It may not have the readership of the Emory Wheel, but I’m glad to again deliver my Super Bowl diary to BingBongSports. Let me set the scene:We have a close group of 12-14 guys in attendance in what some have described as a modern version of the He-Man-Woman-Haters Club. Oh, and one guy was allowed to bring his wife. We make exceptions even for those tied to one vagina for the rest of their life, real smart Frank. Below is a list of the food for the party (and if you have a heart problem, please skip ahead to the next paragraph).
5 different types of chips/snack foods (Kettle Jalapeno chips = heaven)
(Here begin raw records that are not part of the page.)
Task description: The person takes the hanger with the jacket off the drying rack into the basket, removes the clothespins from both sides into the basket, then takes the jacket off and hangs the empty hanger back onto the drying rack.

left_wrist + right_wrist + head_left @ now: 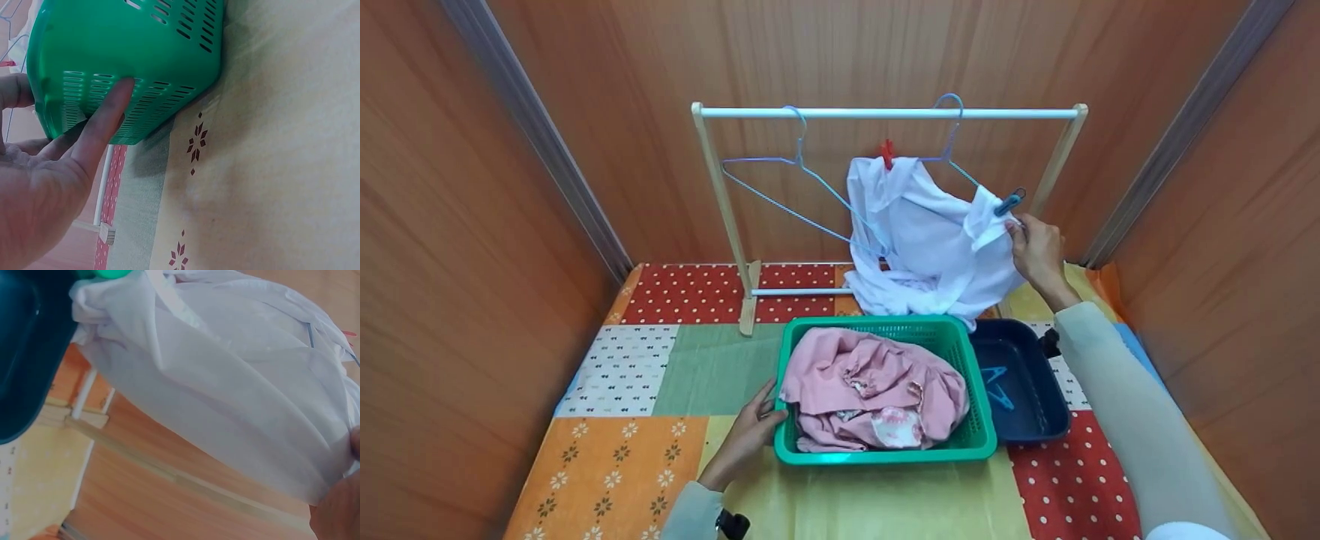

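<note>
A white garment (pixel 937 225) hangs draped from a hanger (pixel 952 135) on the rack. A red clothespin (pixel 888 154) grips its left part, and a dark blue-grey clothespin (pixel 1009 202) sits on its right corner. Just below that second pin, my right hand (pixel 1039 251) pinches the garment's edge, pulling the cloth (pixel 225 388) taut in the right wrist view. My left hand (pixel 754 429) rests against the left side of a green basket (pixel 885 459), its fingers fairly straight on the slotted wall (pixel 135 50). Crumpled pink clothing (pixel 877 382) fills the basket.
A dark blue tray (pixel 1035 433) with light blue clothespins (pixel 999 394) stands right of the basket. Another hanger (pixel 799 161) hangs at the left of the rack bar (pixel 870 113). Wooden panels (pixel 442 262) enclose three sides of the patchwork-covered table (pixel 607 457).
</note>
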The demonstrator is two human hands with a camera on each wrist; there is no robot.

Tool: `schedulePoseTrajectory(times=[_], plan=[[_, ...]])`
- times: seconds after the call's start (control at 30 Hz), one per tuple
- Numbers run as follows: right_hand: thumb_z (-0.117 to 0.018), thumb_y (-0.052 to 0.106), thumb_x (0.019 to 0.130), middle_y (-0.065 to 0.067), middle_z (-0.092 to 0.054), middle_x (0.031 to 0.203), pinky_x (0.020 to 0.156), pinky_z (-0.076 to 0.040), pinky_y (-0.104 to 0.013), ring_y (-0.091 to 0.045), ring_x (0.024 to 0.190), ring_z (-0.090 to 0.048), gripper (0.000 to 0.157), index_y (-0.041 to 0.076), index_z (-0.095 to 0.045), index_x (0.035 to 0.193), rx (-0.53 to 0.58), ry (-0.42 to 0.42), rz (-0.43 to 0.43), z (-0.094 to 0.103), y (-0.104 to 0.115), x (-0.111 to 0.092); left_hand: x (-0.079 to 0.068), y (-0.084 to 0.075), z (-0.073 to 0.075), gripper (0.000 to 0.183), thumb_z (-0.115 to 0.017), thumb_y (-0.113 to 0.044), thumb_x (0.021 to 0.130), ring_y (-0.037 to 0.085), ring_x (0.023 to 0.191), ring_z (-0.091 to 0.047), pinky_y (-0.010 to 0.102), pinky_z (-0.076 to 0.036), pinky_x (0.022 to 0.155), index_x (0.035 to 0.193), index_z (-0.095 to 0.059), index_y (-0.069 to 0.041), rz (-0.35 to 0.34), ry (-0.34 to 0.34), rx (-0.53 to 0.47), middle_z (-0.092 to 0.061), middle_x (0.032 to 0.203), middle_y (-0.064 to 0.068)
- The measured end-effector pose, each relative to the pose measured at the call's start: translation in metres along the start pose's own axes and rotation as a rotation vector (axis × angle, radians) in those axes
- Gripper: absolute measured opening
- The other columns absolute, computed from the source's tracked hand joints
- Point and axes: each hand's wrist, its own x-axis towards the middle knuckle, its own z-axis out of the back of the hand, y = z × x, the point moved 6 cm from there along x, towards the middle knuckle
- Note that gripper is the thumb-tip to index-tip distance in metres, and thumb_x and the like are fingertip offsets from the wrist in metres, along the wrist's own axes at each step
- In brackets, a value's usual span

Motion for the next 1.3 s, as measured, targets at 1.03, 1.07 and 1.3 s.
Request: schedulePoseTrajectory(times=[1.03, 1.07, 1.3], plan=[[-0.056, 0.033, 0.092, -0.021, -0.070, 0.090, 0.076, -0.046, -0.053, -0.040, 0.083, -0.064, 0.033, 0.004, -0.068, 0.102, 0.077, -0.124, 0.113, 0.014, -0.005, -0.025, 0.000, 0.000, 0.000, 0.070, -0.050, -0.026, 0.096, 0.028, 0.113, -0.059, 0.036, -0.055, 0.079, 0.151, -0.008, -0.020, -0.034, 0.019, 0.013, -0.035, 0.147, 0.023], [-0.056, 0.033, 0.092, -0.022, -0.070, 0.090, 0.076, -0.046, -0.054, -0.040, 0.083, -0.064, 0.034, 0.003, -0.068, 0.102, 0.077, -0.123, 0.116, 0.012, -0.006, -0.026, 0.000, -0.001, 0.000, 0.070, -0.050, -0.026, 0.096, 0.029, 0.114, -0.058, 0.037, -0.055, 0.079, 0.151, -0.008, -0.020, -0.032, 0.017, 0.014, -0.034, 0.147, 0.023], [-0.055, 0.033, 0.093, -0.022, -0.069, 0.084, 0.069, -0.047, -0.051, -0.037, 0.074, -0.063, 0.035, 0.001, -0.068, 0.103, 0.071, -0.089, 0.119, 0.004, -0.011, -0.037, 0.000, -0.001, 0.000, 0.070, -0.050, -0.027, 0.096, 0.030, 0.117, -0.056, 0.038, -0.055, 0.080, 0.151, -0.007, -0.020, -0.030, 0.018, 0.013, -0.034, 0.147, 0.023]])
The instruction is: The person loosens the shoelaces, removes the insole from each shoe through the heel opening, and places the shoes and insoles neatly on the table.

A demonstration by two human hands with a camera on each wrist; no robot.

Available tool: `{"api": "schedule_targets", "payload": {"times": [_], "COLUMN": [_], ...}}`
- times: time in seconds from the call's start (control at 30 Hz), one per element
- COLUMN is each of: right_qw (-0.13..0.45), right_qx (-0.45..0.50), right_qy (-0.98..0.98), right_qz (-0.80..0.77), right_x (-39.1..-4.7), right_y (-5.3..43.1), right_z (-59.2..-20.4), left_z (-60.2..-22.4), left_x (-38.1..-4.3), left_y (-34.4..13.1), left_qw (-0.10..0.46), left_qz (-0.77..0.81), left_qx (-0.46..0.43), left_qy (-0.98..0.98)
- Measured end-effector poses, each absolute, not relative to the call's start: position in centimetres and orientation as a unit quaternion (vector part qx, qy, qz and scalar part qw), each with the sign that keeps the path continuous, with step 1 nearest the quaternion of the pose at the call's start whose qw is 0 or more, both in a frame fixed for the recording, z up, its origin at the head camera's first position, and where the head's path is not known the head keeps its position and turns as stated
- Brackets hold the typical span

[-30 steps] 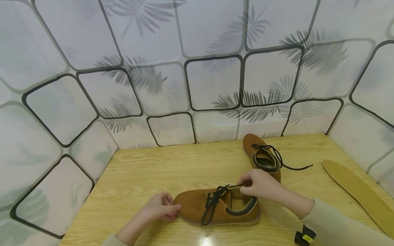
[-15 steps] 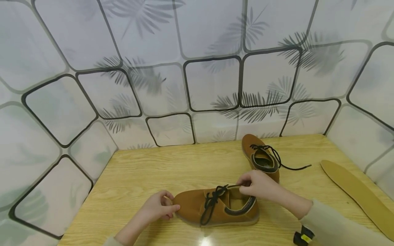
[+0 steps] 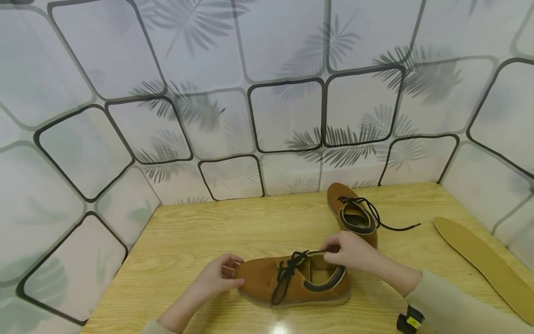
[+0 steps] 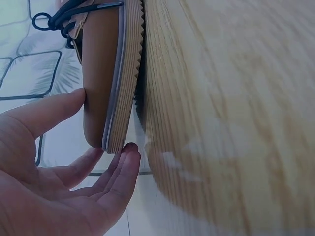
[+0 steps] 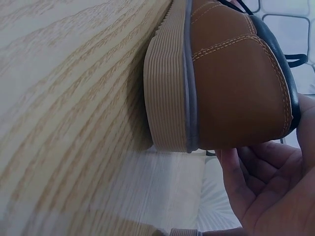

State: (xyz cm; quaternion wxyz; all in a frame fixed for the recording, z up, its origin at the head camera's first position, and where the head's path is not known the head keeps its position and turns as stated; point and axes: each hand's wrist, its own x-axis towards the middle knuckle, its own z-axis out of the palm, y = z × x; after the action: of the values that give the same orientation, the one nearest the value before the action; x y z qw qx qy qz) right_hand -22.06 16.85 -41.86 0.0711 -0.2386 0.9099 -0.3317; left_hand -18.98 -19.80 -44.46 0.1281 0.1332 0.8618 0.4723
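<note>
A brown lace-up shoe [image 3: 260, 278] with black laces rests upright on the table in the head view, toe to the left. My right hand [image 3: 348, 250] grips its padded collar at the heel, thumb inside the opening and fingers on the outside. In the right wrist view, the heel [image 5: 236, 98] sits low on the wood, beside the curled fingers. My left hand [image 3: 217, 276] is at the toe, its fingers loosely spread. The left wrist view has the thumb touching the leather toe [image 4: 98, 98], with the other fingertips close to the sole's front edge.
A second brown shoe [image 3: 340, 195], its laces trailing right, stands behind the right hand. A flat tan insole [image 3: 479, 264] lies at the table's right side. The wood-grain table [image 3: 200, 232] meets patterned walls [image 3: 288, 116] behind and on both sides.
My left hand's fingers have spread and risen slightly at the toe. The right hand keeps its grip on the collar, and the shoe stays in place. The head view has shifted a little.
</note>
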Motion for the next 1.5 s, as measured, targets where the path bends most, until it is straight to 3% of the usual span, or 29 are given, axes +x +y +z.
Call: {"api": "schedule_targets", "payload": {"times": [0.4, 0.87, 1.5], "right_qw": [0.072, 0.082, 0.108], "right_qx": [-0.247, -0.299, -0.332], "right_qy": [0.903, 0.872, 0.851], "right_qz": [-0.343, -0.38, -0.392], "right_x": [-21.8, -22.4, -22.5], "right_y": [17.1, 16.5, 13.5], "right_z": [-41.8, -39.6, -40.1], "left_z": [-44.3, -44.6, -44.5], "left_x": [-18.9, -18.8, -18.6], "left_y": [-19.2, -19.5, -19.6], "left_qw": [0.167, 0.164, 0.173], "left_qz": [0.518, 0.543, 0.545], "left_qx": [0.122, 0.11, 0.111], "left_qy": [0.83, 0.816, 0.813]}}
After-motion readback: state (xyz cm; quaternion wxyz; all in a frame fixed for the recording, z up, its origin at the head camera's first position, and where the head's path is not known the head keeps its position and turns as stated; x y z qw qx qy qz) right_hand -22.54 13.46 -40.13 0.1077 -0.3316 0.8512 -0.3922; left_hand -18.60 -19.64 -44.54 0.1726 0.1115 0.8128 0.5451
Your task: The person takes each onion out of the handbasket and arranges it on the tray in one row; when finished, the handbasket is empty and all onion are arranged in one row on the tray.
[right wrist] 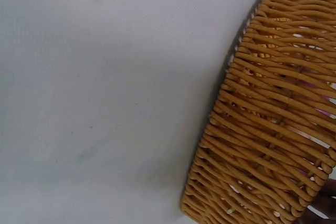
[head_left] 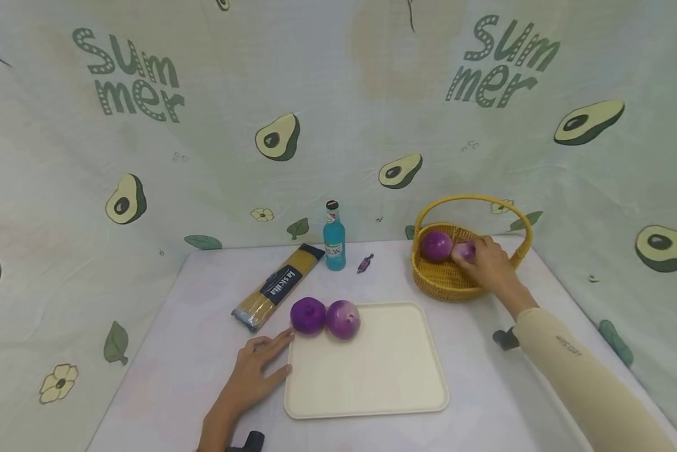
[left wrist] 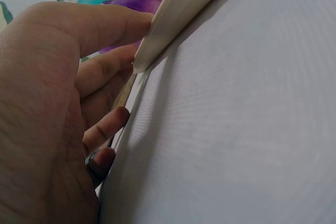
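In the head view my right hand (head_left: 490,267) reaches into a yellow wicker basket (head_left: 448,294) and grips a purple onion (head_left: 464,252). Beside that onion, another purple onion (head_left: 436,246) lies in the basket. My left hand (head_left: 254,375) rests at the left edge of a cream tray (head_left: 372,370), fingers fairly straight and touching its rim. The left wrist view shows the fingertips against the tray's side (left wrist: 168,19). A dark purple onion (head_left: 308,316) and a paler purple onion (head_left: 343,319) sit side by side at the tray's back left corner. In the right wrist view, basket weave (right wrist: 262,119) hides most of the right hand.
Behind the tray lie a pack of spaghetti (head_left: 279,285) and a small purple wrapped candy (head_left: 365,263). A blue bottle (head_left: 334,242) stands upright between them. The basket's tall handle (head_left: 468,198) arches over its opening. A printed cloth (head_left: 327,81) hangs behind the table.
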`<state>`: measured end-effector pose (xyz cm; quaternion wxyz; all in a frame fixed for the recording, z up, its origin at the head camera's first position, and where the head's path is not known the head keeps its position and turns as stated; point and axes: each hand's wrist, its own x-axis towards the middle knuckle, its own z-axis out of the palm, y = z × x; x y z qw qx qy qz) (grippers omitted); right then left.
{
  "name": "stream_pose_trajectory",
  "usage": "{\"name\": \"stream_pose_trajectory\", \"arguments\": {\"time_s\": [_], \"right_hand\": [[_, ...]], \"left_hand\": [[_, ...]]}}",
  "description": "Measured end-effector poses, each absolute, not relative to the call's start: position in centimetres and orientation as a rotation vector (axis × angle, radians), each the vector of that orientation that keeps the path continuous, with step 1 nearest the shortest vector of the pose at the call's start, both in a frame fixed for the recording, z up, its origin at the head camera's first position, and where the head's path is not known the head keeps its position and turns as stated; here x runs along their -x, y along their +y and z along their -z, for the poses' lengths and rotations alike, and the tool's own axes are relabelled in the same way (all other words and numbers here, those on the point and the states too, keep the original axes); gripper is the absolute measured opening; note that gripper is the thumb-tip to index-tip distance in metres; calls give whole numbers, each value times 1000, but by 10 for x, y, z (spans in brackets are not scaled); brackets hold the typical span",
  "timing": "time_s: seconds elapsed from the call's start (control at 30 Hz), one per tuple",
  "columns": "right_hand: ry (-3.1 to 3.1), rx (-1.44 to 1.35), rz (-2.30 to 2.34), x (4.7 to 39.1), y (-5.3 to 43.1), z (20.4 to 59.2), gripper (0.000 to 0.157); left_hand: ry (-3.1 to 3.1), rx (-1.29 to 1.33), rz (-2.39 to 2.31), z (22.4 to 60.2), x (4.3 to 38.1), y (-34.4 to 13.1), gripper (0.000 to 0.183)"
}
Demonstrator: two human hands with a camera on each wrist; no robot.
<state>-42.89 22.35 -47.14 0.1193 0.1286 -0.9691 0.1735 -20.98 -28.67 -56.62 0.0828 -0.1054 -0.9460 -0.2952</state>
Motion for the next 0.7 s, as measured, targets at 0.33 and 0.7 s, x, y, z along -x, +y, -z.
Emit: {"name": "stream_pose_trajectory", "arguments": {"time_s": [0.33,0.7], "right_hand": [[-2865,-304,-510,436,227,480,80],[-2928,-214,-601,446,227,491,89]], "left_hand": [[-2873,275,897,565,212,-285,60],[-2866,282,896,565,212,-287,60]]}}
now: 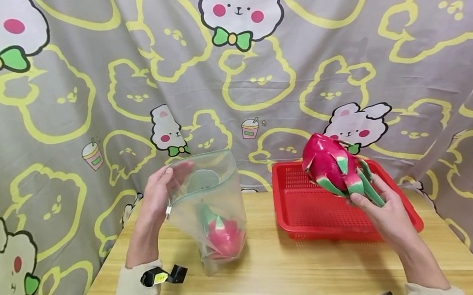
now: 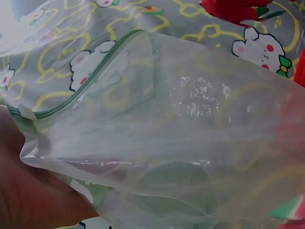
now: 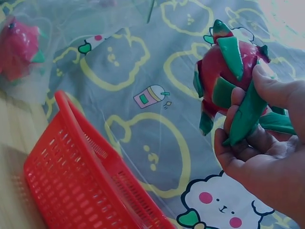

Salsa, Onion Dip, Guacamole, Cheddar and Brie cheese (how classy am I springing for Brie?)
Pigs in a blanket
4 pizzas (2 cheese, 1 buffalo chicken, 1 BBQ chicken)
60 Wings
Thankfully, I struck a deal with Depends to sponsor the party in return for free adult diapers for all guests in attendance. And for the record this will be 1 of roughly 20 jokes I make regarding bowel movements. I’m sorry in advance, but poop sells.
Alright it’s time to get to the diary.
Bets for the crowd to follow along with:
- Super Bowl box #s (where you win with a combination of the last digit of each teams score)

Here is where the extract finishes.